ただのお茶会ならこれでもいいが、とにかくニールを一度王宮へと連れて行き、褒美を取らせないといけない。変なタイミングで、固まってしまったマリアンネを横目に、チャンスと見るや否や王族の面倒なメンツを維持させるために、ノエラはニールに詰め寄った。

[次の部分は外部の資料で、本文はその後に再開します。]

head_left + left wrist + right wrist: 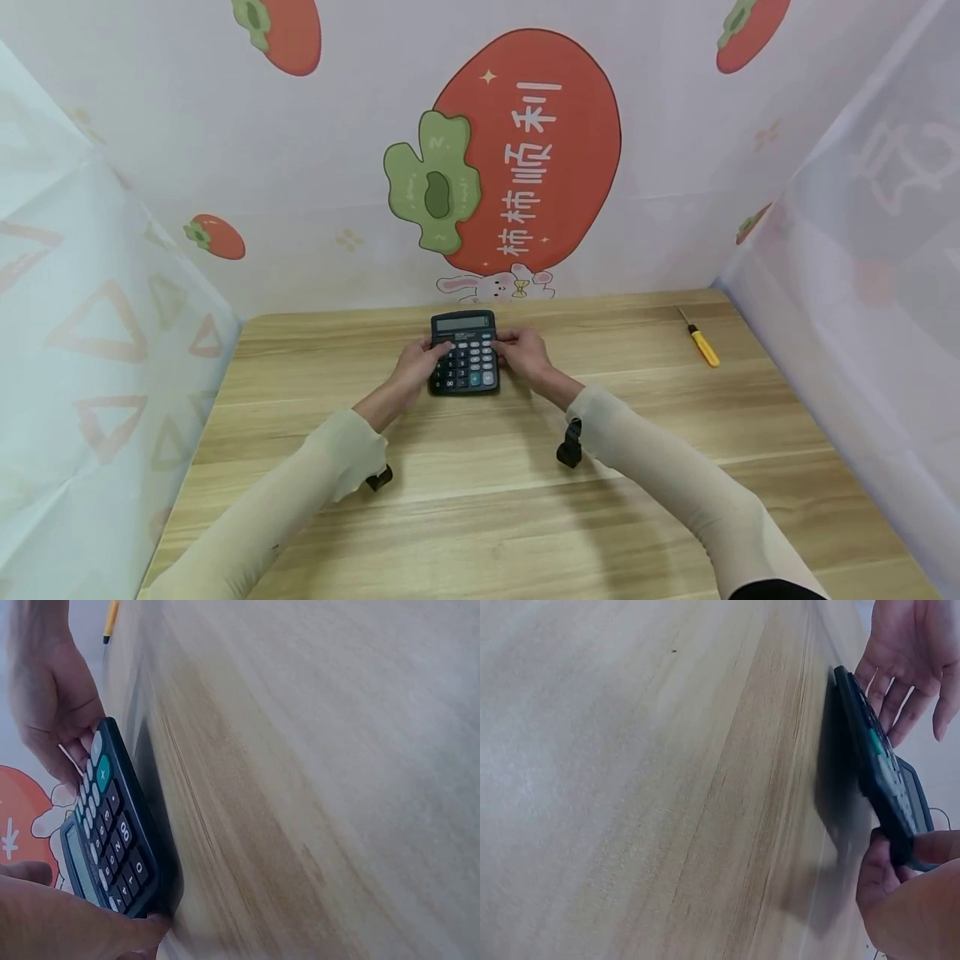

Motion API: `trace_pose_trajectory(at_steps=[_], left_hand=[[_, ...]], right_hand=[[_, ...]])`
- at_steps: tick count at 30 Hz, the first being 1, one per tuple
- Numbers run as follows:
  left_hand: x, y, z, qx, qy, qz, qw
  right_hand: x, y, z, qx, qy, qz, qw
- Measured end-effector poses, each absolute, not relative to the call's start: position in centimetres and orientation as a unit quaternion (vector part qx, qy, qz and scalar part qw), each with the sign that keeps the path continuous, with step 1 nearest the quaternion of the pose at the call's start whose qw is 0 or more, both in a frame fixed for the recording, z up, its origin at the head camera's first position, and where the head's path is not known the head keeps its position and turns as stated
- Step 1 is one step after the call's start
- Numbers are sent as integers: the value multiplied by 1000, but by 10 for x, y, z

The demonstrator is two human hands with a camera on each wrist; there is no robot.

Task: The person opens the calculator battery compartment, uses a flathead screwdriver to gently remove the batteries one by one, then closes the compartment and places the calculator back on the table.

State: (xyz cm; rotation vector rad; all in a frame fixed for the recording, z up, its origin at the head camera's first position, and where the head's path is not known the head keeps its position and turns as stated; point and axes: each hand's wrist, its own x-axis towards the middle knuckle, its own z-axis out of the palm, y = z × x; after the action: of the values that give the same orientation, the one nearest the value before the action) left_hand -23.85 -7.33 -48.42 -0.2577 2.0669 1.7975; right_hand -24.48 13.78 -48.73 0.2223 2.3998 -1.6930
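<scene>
A dark desk calculator point(464, 353) with a grey display and rows of white, black and green keys is held between both hands near the table's back edge. My left hand point(415, 364) is at its left side, thumb over the keys and fingers at the edge. On the right side my right hand point(525, 353) pinches the edge between thumb and fingers. In the right wrist view the calculator point(877, 761) is tilted, with a shadow below it; the left hand's point(911, 664) fingers reach behind it and its thumb stands apart from it there.
A screwdriver point(702, 343) with a yellow handle lies at the table's back right. Behind the wood-grain table point(465, 517) hangs a white cloth point(330, 167) printed with persimmons, and similar cloth covers both sides. Dark straps show at both wrists.
</scene>
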Motion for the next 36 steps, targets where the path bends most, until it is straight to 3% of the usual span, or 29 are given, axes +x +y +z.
trace_pose_trajectory(at_steps=[21, 36], left_hand=[[-241, -70, -472, -86, 716, 664, 200], [-238, -60, -471, -75, 724, 663, 176]], right_hand=[[-244, 142, -476, 65, 666, -724, 168], [-239, 134, -468, 56, 602, -777, 175]])
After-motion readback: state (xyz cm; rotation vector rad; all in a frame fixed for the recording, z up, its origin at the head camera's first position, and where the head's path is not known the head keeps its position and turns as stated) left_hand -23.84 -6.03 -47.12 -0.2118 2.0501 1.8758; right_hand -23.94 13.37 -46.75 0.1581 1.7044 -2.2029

「ニール。いろいろあると思うが、とりあえず王宮に顔だけでも出してくれないか? 王族にはメンツとかいろいろあってな……」
本当に面倒だという顔をしているノエラに対し、まんざら知らない中でもないニールは、
「いいぞ。無理してくれようとするなら遠慮しようと思っただけだからな。偉い人のメンツをつぶすとあとあと碌なことないし。ささやかでも何かお願い事すればいいんだろ?」
「……お前、何を頼む気だ?」
わりと前向きな返事が逆に怪しいと思ったようで、ノエラは警戒を高めた。しかし、ニールの方にやましいことがないので、正直に話すことにする。
「禁書含めた図書館の資料の閲覧」
「……何を企んでいる?」
「……」
どうやら、失敗したようだった。ノエラの警戒はさらに高まってゆく。マリアンネの想いも高まってゆく。
(さて、どうしようか)
『……後は頼むぞ』
(……)
後はニールに託された。
「……予備聖剣、だと?」
「そう。コイツの銘は『エクスガリバー』だ」
ベランジュまでは、まだまだ距離があり休息もとらずに到着などできない。道半ばで一度休憩を取ることになった一行は、いったん休息を取ることにした。マリアンネの世話は、馬車内で背筋をぴんとしたまま微動だにしなかったメイドさん『オデット』が務めている。そばにいることを全く意識させないその力に、ニールは「俺もまだまだだな」とオデットに尊敬の念を抱いていた。暗い茶色の髪をひっつめ髪にまとめ、角がとがったメガネに、ナイスバディを隙なく着込んだメイド服で隠す。なぜか気配がおぼろげであり、何やら達人の匂いがした。そんな人物に任せておけば姫様も安心である。
「ちなみにだがこいつは喋る」
「はぁ?」
『あたしゃの声は他のもんには聞こえんぞ』
「え? そうなの?」
「なんだ、いきなり」
「え? ……あぁ、もう。ややこしいな」
とりあえず、ノエラにだけは事情を話すことにした。